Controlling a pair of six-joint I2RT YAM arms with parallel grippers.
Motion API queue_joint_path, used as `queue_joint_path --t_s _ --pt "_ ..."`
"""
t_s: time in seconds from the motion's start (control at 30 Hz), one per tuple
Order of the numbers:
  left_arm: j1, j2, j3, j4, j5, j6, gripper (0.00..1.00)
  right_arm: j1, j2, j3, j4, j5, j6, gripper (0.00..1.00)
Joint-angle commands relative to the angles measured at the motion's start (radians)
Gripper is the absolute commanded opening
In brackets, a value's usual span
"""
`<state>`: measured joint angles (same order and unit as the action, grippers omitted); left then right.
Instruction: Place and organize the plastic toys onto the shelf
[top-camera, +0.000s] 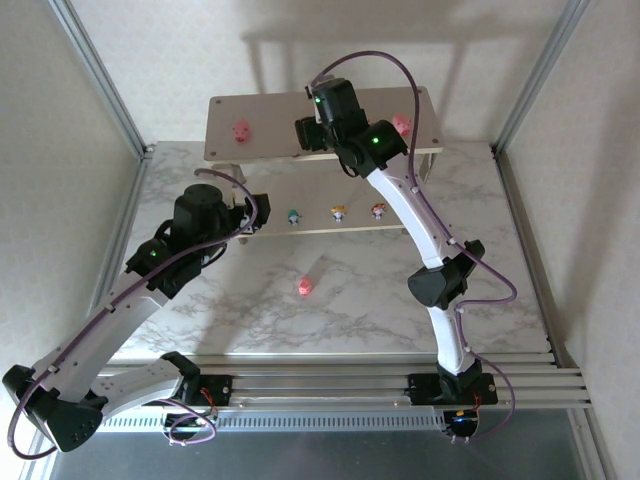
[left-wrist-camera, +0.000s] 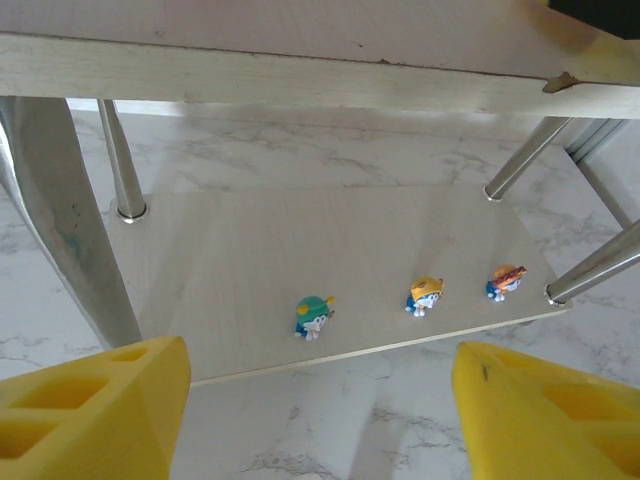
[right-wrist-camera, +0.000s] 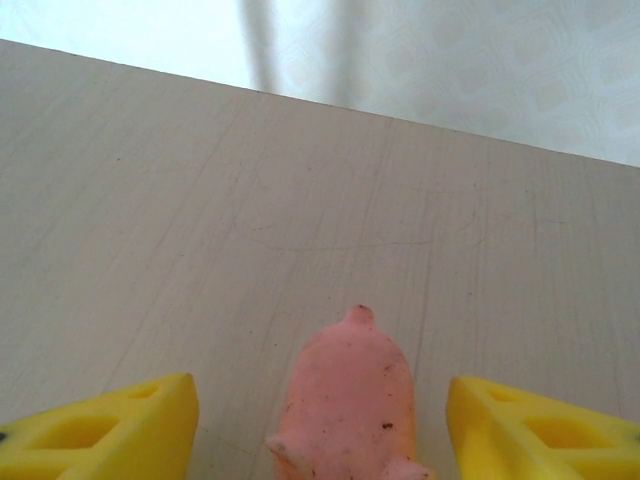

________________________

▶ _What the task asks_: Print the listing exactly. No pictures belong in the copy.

▶ _Exercise answer_:
Controlling a pair of six-joint I2RT YAM arms with parallel grippers.
Motion API queue_joint_path, used as `queue_joint_path --t_s _ --pt "_ ..."`
"""
t_s: time in seconds from the motion's start (control at 30 Hz), one per tuple
Order of the numbers:
  left_arm: j1, j2, j3, j4, j5, j6, gripper (0.00..1.00)
  right_arm: j1, j2, j3, j4, j5, j6, gripper (0.00..1.00)
Joint-angle commands relative to the angles measured at the motion's start (radians)
Gripper is the absolute commanded opening
In brackets, a value's usual span
"""
`<state>`: measured joint angles (same order and unit as the action, grippers omitted); left then right.
Instruction: Place and organize the plastic toys onto the shelf
[top-camera, +0.000s] 
[left-wrist-camera, +0.000s] 
[right-wrist-camera, +0.000s] 

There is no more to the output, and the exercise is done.